Work task
Among the lines of data below, reproduce only those from the one with "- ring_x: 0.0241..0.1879" through the one with "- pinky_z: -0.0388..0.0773", exactly as they stand, both ends included.

Data below
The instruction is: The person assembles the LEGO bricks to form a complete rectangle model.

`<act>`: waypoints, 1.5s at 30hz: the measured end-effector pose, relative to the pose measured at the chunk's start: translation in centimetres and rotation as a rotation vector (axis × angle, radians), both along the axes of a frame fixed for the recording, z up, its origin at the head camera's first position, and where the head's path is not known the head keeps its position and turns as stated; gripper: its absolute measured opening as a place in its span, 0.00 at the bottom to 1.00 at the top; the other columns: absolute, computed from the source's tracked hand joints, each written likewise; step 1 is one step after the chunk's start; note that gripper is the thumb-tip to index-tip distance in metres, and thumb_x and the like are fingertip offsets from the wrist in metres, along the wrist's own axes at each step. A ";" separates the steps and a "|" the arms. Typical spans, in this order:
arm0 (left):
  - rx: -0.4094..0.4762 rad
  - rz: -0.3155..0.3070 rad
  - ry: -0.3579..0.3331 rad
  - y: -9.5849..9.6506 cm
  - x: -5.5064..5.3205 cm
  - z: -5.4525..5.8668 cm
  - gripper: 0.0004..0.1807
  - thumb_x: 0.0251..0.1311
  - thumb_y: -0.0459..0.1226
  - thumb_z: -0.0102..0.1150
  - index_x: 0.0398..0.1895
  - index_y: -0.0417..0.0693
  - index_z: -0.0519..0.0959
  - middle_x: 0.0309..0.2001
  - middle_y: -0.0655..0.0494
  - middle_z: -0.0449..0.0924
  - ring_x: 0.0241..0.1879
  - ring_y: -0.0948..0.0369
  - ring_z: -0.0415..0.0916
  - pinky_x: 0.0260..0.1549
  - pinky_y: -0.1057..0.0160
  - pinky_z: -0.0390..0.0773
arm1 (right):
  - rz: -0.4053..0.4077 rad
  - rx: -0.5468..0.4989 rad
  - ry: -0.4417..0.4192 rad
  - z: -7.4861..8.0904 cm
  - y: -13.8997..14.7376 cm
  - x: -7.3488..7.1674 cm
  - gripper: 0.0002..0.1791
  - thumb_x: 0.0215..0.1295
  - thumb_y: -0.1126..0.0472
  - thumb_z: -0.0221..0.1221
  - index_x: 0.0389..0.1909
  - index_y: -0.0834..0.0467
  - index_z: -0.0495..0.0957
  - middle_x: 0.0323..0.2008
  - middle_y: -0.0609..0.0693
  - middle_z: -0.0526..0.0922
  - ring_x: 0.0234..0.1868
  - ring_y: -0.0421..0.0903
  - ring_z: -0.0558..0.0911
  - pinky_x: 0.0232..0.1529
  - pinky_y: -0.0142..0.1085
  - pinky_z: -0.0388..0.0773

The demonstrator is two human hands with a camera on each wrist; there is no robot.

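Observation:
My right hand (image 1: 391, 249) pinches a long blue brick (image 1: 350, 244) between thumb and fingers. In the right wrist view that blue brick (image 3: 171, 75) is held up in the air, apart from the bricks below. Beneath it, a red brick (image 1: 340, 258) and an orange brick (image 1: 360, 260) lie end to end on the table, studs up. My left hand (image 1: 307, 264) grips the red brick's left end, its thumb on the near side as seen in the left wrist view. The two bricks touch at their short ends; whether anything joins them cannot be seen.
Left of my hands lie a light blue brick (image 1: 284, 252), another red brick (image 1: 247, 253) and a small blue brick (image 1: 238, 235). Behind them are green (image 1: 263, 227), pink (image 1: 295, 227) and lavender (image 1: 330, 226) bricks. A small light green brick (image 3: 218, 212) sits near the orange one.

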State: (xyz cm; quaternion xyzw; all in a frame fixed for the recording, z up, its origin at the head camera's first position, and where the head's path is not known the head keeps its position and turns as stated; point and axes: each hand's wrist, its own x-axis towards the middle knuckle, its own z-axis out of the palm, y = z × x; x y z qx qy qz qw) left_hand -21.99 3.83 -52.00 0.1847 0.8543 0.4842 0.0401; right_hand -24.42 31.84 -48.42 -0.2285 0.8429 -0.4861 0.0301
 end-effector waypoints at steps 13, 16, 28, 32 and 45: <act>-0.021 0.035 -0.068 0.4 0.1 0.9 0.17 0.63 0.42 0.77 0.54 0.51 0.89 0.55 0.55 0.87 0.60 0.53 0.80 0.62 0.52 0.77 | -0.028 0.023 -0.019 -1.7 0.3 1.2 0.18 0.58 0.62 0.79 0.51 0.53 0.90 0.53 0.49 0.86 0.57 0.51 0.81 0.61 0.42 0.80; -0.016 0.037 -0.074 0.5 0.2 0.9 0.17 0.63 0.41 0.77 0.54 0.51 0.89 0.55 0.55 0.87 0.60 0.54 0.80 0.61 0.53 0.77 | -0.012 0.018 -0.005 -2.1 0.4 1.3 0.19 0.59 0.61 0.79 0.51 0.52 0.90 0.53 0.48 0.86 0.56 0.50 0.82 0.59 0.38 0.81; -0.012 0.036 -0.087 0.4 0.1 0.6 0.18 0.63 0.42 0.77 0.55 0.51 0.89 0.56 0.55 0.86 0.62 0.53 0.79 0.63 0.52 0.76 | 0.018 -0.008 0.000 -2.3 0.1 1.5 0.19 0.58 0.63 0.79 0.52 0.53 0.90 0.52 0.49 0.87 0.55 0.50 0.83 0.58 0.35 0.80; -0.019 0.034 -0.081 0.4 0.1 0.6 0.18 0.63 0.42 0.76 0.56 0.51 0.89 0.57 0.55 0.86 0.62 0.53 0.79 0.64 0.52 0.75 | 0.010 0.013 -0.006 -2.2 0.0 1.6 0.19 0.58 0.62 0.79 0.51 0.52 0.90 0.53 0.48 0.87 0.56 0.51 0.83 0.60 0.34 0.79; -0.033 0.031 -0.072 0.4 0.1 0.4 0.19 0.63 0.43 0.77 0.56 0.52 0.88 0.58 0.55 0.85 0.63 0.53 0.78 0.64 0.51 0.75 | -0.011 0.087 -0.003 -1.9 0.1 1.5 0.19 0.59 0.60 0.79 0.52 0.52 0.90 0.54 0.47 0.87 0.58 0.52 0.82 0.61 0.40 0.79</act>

Result of the exercise
  - ring_x: 0.0241..0.1879
  - ring_y: -0.0948..0.0369
  - ring_z: -0.0415..0.0916
  - pinky_x: 0.0260..0.1549
  - pinky_y: -0.1057..0.0160
  - pinky_z: -0.0390..0.0773
arm1 (right):
  - rz: -0.4053..0.4077 rad
  - rx: -0.5468..0.4989 rad
  - ry: -0.4417..0.4192 rad
  - z: -7.4861..8.0904 cm
  - y: -13.8997..14.7376 cm
  - x: -7.3488..7.1674 cm
  - gripper: 0.0002..0.1791
  - thumb_x: 0.0215..0.1295
  - thumb_y: -0.1126..0.0472
  - thumb_z: -0.0221..0.1221
  - index_x: 0.0389..0.1909
  - index_y: -0.0834..0.0467
  - index_z: -0.0495..0.0957
  - middle_x: 0.0323..0.2008
  - middle_y: -0.0609..0.0693
  - middle_z: -0.0526..0.0922
  - ring_x: 0.0234..0.1868
  - ring_y: -0.0421..0.0903
  - ring_z: -0.0558..0.0911
  - pinky_x: 0.0232..0.1529
  - pinky_y: -0.0142..0.1085
  - pinky_z: -0.0388..0.0773

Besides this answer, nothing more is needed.